When I was a youngster, eels were commonplace in lochs, rivers, burns and ponds. Young anglers considered eels nothing more than a nuisance, a by-catch as they took bait intended for trout. As young anglers progressed from bait to fly fishing they discovered that not only did fly fishing bring them more pleasure it meant that they no longer had to endure the tedious and unpleasant task of disentangling eels that had become wrapped around their line in a tight slimy ball. Eels didn't take the fly. In the village where I grew up boys hunted eels in the local burn with homemade spears that were made by lashing forks, that had been surreptitiously taken from their mothers' cutlery drawers, to a brush handle using garden twine. At least they weren't growing fat sitting staring at a computer screen. I remember seeing an eel slither out from the ring-pull aperture of a rusting beer can that must have been carelessly discarded years earlier.

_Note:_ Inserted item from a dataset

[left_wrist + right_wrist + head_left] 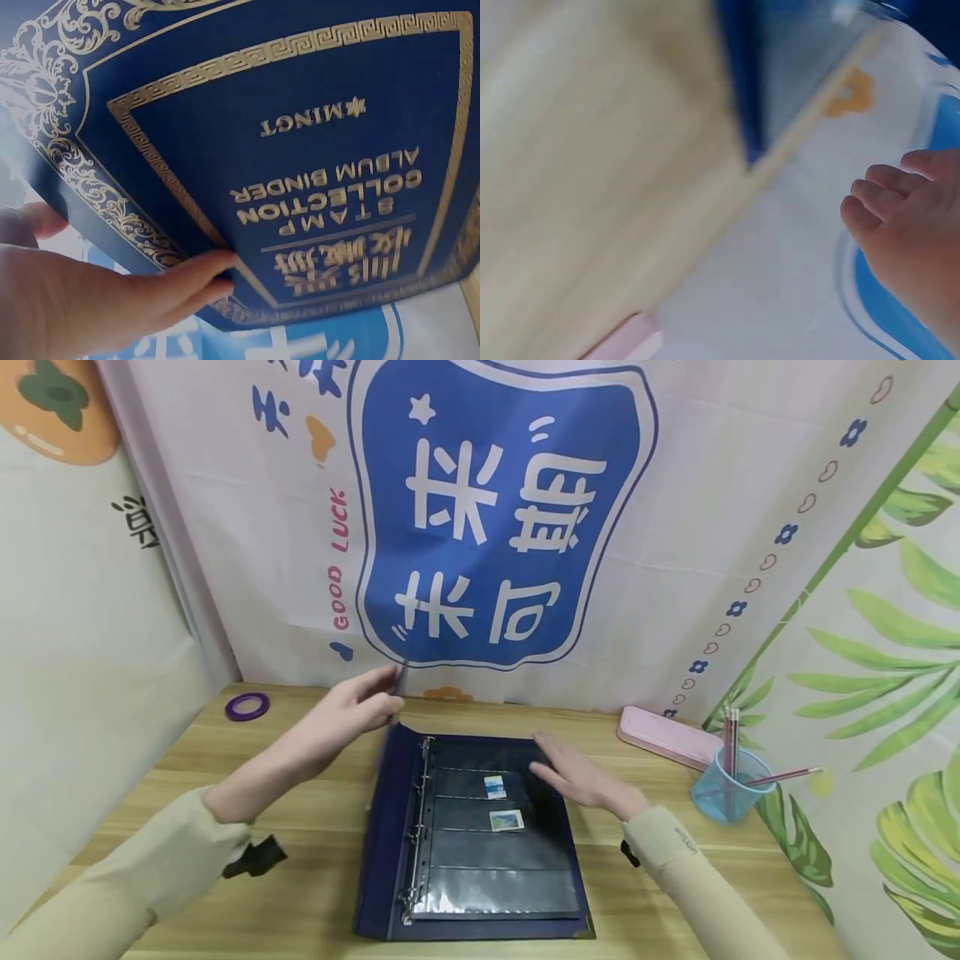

I think it is very unlikely that Nessie is an eel. There are two main reasons for this. Firstly, there is the question of scale: unless there is a yet-undiscovered species, freshwater eels simply do not grow big enough to be confused with Nessie. The Scottish rod-caught record, taken in 2007, was 6lb 2oz (source: Scottish Federation for Coarse Angling).

Secondly, eels live and feed on the bottom. In well over 50 years of angling I have never seen an eel on or near the surface. I have, however, been fortunate enough to witness the natural spectacle of many thousands of young elvers clinging to the vertical face of a weir as they make their way upstream.

I do have my own thoughts on the existence of Nessie, but for the sake of the tourist industry I will keep those thoughts to myself.

David Clark, Tarbolton.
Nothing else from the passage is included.